# Why I Sold My A6000



## Deleted member 215987

Very simple! Lack of affordable LENSES!


----------



## 480sparky

Um............ with the FFL distance so rediculously small, you can mount just about ANY lens on it with an adapter.

Including all your affordable Nikon lenses.


----------



## Deleted member 215987

Yes, I know, but unless you buy an expensive adapter you lose auto focus and I prefer to use auto focus most of the time.


----------



## 480sparky

But with a billion cheap lenses floating around, you can easily afford an adapter that AFs.

Besides, 778,497,392 of those lenses aren't AF to begin with.


----------



## Deleted member 215987

Read ...............Why I Bought My D7100.


----------



## Deleted member 215987

Also...............I change cameras more often than most people change their underwear so this list (reason ) is subject to change on my whim!


----------



## 480sparky

riverrat373 said:


> Read ...............Why I Bought My D7100.



I did.  And it seems you sold one vehicle to buy another vehicle because of the drink holders.


----------



## Deleted member 215987

You got it!
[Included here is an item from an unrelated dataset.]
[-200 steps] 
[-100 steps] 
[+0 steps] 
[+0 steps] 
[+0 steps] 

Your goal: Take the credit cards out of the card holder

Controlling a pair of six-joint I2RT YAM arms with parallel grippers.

I also buy new vehicles when it's time to change the air in my tires!


----------



## 480sparky

riverrat373 said:


> You got it! I also buy new vehicles when it's time to change the air in my tires!



I traded my last vehicle in when the radio station I liked to listen to switched to country/western.


----------



## robbins.photo

480sparky said:


> I traded my last vehicle in when the radio station I liked to listen to switched to country/western.



You traded yours in?  Huh.. wish I would have thought of that.  I wasn't sure what to do when the guy on the radio started singing about his dog, so I just pulled off to the side of the interstate and made a run for it - just abandoned it there.


----------



## astroNikon

I get my newer cars found abandoned on the side of the road.
So I take trips to Louisville and Nebraska areas quite frequently.
Usually the batteries are near dead from the radio blasting but that's a simple fix.


----------



## robbins.photo

astroNikon said:


> I get my newer cars found abandoned on the side of the road.
> So I take trips to Louisville and Nebraska areas quite frequently.
> Usually the batteries are near dead from the radio blasting but that's a simple fix.



Sorry about that Chevy Citation.  Man, what a lemon that thing was... yikes.


----------



## astroNikon

robbins.photo said:


> Sorry about that Chevy Citation.  Man, what a lemon that thing was... yikes.


I rebadged it a Cadillac Cimarron and sold it for a bunch of money.


----------



## robbins.photo

astroNikon said:


> robbins.photo said:
> 
> 
> 
> Sorry about that Chevy Citation.  Man, what a lemon that thing was... yikes.
> 
> 
> 
> I rebadged it a Cadillac Cimarron and sold it for a bunch of money.
Click to expand...


Well then you can afford to up your offer to Brainiack for his Tamron 150-600.  Skinflint.


----------